━━━ SUPPLIED DATA

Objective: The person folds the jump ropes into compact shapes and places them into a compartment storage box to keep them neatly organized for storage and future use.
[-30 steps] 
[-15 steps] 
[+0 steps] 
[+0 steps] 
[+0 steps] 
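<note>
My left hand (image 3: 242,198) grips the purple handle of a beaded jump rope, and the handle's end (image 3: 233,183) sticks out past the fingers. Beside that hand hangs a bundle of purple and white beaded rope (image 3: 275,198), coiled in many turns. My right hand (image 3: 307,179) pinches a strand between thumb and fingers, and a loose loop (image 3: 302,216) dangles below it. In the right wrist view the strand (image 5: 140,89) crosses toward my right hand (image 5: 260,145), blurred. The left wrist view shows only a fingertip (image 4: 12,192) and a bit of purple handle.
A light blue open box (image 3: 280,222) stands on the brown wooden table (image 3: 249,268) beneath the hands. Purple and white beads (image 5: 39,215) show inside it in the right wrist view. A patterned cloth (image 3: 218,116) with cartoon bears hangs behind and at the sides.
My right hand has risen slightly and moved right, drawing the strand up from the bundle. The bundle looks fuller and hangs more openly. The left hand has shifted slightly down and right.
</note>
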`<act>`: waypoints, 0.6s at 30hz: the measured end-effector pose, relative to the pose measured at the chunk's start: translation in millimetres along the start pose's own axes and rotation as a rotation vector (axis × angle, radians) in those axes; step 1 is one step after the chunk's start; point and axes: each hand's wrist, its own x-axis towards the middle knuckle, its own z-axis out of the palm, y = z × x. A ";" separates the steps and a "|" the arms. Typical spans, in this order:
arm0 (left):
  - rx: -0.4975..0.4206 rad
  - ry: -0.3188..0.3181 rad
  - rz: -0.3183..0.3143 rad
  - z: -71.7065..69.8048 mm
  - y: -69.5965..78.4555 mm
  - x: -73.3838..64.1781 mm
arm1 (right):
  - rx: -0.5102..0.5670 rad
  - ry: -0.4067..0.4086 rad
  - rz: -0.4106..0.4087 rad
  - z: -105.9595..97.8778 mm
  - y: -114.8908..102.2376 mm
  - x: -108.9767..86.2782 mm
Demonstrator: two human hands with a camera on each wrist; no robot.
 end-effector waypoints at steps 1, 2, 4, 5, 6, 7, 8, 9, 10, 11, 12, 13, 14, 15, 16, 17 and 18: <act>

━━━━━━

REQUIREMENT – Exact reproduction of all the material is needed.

RESPONSE AREA –
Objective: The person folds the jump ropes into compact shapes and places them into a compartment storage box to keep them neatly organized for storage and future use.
[-30 steps] 
[-15 steps] 
[+0 steps] 
[+0 steps] 
[+0 steps] 
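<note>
My left hand (image 3: 242,198) grips the purple handle of a beaded jump rope, and the handle's end (image 3: 233,183) sticks out past the fingers. Beside that hand hangs a bundle of purple and white beaded rope (image 3: 275,198), coiled in many turns. My right hand (image 3: 307,179) pinches a strand between thumb and fingers, and a loose loop (image 3: 302,216) dangles below it. In the right wrist view the strand (image 5: 140,89) crosses toward my right hand (image 5: 260,145), blurred. The left wrist view shows only a fingertip (image 4: 12,192) and a bit of purple handle.
A light blue open box (image 3: 280,222) stands on the brown wooden table (image 3: 249,268) beneath the hands. Purple and white beads (image 5: 39,215) show inside it in the right wrist view. A patterned cloth (image 3: 218,116) with cartoon bears hangs behind and at the sides.
My right hand has risen slightly and moved right, drawing the strand up from the bundle. The bundle looks fuller and hangs more openly. The left hand has shifted slightly down and right.
</note>
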`<act>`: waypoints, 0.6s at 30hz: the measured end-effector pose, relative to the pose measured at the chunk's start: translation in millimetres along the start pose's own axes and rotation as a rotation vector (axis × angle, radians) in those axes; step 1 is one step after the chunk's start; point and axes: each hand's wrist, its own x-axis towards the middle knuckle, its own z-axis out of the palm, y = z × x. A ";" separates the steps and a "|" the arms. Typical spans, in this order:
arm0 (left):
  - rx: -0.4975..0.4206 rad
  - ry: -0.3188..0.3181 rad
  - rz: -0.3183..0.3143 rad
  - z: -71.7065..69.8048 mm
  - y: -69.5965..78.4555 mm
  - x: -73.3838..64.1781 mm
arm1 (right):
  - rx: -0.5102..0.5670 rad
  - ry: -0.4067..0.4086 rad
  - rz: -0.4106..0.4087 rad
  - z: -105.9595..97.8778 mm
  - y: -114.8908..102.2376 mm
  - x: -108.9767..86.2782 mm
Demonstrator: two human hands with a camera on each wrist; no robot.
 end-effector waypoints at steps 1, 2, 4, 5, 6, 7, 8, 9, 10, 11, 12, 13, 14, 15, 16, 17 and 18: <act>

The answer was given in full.